Tenho falado que a grande qualidade do século XXI não é a resiliência, mas o permitir. Quando nos encontramos com uma resistência, perdemos nosso conforto. Se permitimos a resistência, ela se dissolve no campo. O exercício de permitir, nesse grande desconforto, é o que nos conduzirá à sua dissolução. Estamos vivendo no mundo atual o campo fértil do exercício do Sat Nam Rasayan ao vivo.


[Aluna] O fim do desconforto não leva, finalmente, a um conforto?


[GSK] A viagem aí fora não é feita só de desconfortos. Temos momentos de conforto e desconforto. Mas toda vez que fazemos uma viagem não é apenas tudo maravilhoso. Há também o desafio da viagem. Saímos da nossa zona de conforto. Na medida em que permitimos, ali já é o conforto. Há desconforto apenas enquanto resistimos.


[Aluna] Mas, imediatamente, aparece outra resistência.


[GSK] Pois é... Estamos no planeta Terra! É da forma para o sem forma – do sirgun para o nirgun. Não existe resistência, que é a forma, sem o espaço sagrado daquela resistência. Quando encontramos uma resistência, logo que ela se dissolve entramos no campo. Mas é temporário, porque estamos em viagem. De repente, encontramos outra resistência. Aí, teremos que permitir. Enquanto vivermos, até onde formos, haverá resistência e espaço da não forma.
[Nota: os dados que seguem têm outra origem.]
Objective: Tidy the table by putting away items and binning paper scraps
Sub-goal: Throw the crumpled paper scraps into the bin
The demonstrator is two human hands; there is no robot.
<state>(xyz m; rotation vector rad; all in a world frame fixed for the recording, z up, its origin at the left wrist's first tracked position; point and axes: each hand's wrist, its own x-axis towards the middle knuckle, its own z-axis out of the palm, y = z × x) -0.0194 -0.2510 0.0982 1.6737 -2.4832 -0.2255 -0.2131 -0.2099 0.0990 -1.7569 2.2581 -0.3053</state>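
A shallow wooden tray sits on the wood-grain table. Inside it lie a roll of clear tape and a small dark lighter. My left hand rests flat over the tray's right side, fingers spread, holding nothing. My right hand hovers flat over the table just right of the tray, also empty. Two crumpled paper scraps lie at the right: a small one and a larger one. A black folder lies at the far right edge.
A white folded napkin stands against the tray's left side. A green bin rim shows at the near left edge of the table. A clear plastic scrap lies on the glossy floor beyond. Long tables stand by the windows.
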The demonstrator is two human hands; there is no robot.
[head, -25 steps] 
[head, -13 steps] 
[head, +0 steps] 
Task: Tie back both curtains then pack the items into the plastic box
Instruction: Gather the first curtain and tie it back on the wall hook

[Aluna] Ou até que entremos em shuniya.


[GSK] Sim, mas entrar em shuniya é uma experiência muito fugaz. Como seres humanos não passaremos nossa vida em shuniya, nem podemos. Se transcendermos a experiência do Sat Nam Rasayan para a vida teremos que experimentar shuniya nas efemeridades – onde entramos naquele nada – até aparecer outra coisa. Mas a experiência importantíssima que nos dá uma sensação de prolongado bem estar é a do Pratyahar.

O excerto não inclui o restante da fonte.